One of the final stories of ODB’s life shared was shared by his son, Ol’ Dirty Bastard Jr., but it wasn’t exactly lighthearted. In another VladTV interview, Ol’ Dirty Bastard Jr. is asked about the most memorable moment he had with his father, which he explains to be his last moments with his father before he passed. Around the age of 14, ODB Jr. says that he accompanied his father to the studio for his final time on November 13, 2004. Before entering the recording booth, Ol’ Dirty Bastard made his son sit and watch him get high while looking at him dead in the eyes. ODB Jr. recalls his father not wanting to go record, noting that he may have been having visions of what was soon to come.
I was with my cousin, Carl Mason; he was allowed to go into the studio. My father was on the other side; we had to sit in the little couch area. He said, “sit right there and watch me get high”. He didn’t basically say it, but he told me I couldn’t move nowhere, just for that final moments. He didn’t want to go up there anyways, to the studio…. He was seeing things before it happened, like it’s angels around him.

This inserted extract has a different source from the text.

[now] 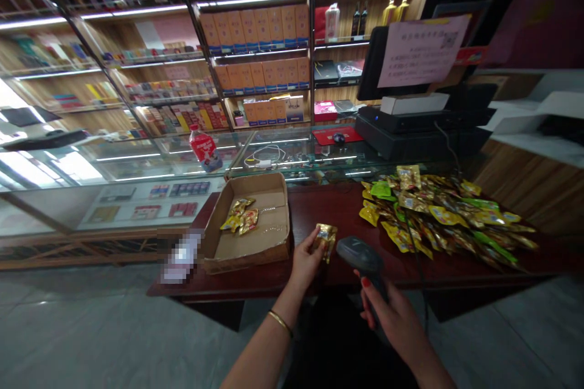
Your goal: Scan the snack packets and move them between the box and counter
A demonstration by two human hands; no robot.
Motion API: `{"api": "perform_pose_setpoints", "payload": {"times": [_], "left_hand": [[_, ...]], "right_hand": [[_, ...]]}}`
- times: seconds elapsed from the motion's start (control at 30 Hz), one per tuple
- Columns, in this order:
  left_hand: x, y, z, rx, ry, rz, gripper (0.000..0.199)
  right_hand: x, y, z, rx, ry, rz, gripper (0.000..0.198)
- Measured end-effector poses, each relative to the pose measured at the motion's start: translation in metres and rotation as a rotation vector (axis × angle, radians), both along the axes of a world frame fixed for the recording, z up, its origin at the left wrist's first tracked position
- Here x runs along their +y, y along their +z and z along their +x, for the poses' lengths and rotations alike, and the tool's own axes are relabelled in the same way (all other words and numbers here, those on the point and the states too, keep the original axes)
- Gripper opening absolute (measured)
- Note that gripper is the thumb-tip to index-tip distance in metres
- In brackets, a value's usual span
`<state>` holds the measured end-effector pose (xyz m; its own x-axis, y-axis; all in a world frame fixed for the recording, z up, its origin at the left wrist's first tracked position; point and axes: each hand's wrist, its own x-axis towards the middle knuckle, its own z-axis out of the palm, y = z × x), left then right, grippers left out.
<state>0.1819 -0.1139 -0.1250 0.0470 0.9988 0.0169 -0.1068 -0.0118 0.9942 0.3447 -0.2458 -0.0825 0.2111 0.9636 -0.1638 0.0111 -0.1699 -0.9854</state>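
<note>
**Room in the middle of your table (331, 203)**

A strip of dark wood runs to the front edge between the heap (438, 213) on your right and the box (241, 248) on your left. The box's near wall sits close to that edge; a few packets (244, 219) lie inside. Your right hand (383, 304), at the front edge, has its fingers wrapped around the scanner (360, 254). Your left hand (308, 258) pinches a gold packet (326, 234) over the strip, just beside the scanner's head.
</note>
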Motion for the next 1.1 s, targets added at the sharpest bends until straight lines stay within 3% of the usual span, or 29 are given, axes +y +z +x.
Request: {"api": "perform_pose_setpoints", "payload": {"times": [0.17, 0.3, 0.4, 0.5, 0.67, 0.8, 0.9, 0.97, 1.03, 1.1], "left_hand": [[0.001, 0.013, 0.001, 0.052, 0.036, 0.030, 0.054], [0.018, 0.058, 0.031, 0.044, -0.006, 0.155, 0.062], [0.039, 0.097, 0.085, 0.074, -0.174, 0.311, 0.053], [0.066, 0.116, 0.160, 0.291, -0.404, 0.435, 0.042], [0.112, 0.110, 0.280, 0.722, -0.470, 0.457, 0.043], [0.131, 0.102, 0.329, 0.793, -0.453, 0.440, 0.044], [0.135, 0.103, 0.324, 0.811, -0.454, 0.457, 0.041], [0.139, 0.109, 0.297, 0.821, -0.448, 0.471, 0.037], [0.148, 0.120, 0.247, 0.841, -0.432, 0.510, 0.035], [0.160, 0.136, 0.176, 0.905, -0.380, 0.558, 0.033]], "right_hand": [[0.053, -0.011, 0.024, 0.126, -0.014, 0.066, 0.047], [0.100, -0.025, 0.037, 0.226, -0.035, 0.068, 0.062], [0.119, -0.037, 0.037, 0.267, -0.040, 0.067, 0.061], [0.122, -0.046, 0.036, 0.268, -0.033, 0.072, 0.058], [0.114, -0.048, 0.040, 0.271, -0.047, 0.081, 0.053], [0.112, -0.050, 0.043, 0.263, -0.063, 0.086, 0.053], [0.113, -0.049, 0.043, 0.269, -0.065, 0.086, 0.052], [0.112, -0.047, 0.044, 0.280, -0.062, 0.078, 0.051], [0.110, -0.044, 0.045, 0.290, -0.055, 0.064, 0.053], [0.106, -0.041, 0.046, 0.298, -0.043, 0.053, 0.059]]}}
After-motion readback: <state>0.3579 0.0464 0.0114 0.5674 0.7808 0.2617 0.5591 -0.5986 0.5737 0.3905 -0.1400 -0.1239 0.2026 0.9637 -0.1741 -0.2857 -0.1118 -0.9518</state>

After watching his father get high for the last time, ODB Jr. says that he was whisked away in a limo back to the projects, where his family would receive a call about Ol’ Dirty Bastard’s death shortly after.
In another VladTV interview, Raekwon describes the moment he found out ODB had passed. Raekwon says that after getting the phone call, he broke down crying on the freeway while he was on the way into New York City. He immediately made a detour to the studio where Ol’ Dirty Bastard was at and found him stretched out on the ground when he arrived. Raekwon recounted that ODB had “a face of bravery” on when he died, as if ODB were ready to move on to wherever he went on to.
After his death, ODB still had a couple projects released posthumously, particularly his third studio album, titled A Son Unique. The album was made available for digital download on June 21, 2005. Although many consider his death to be untimely, Ol’ Dirty Bastard left behind a legacy that will continue to influence today’s hip-hop and generations to come.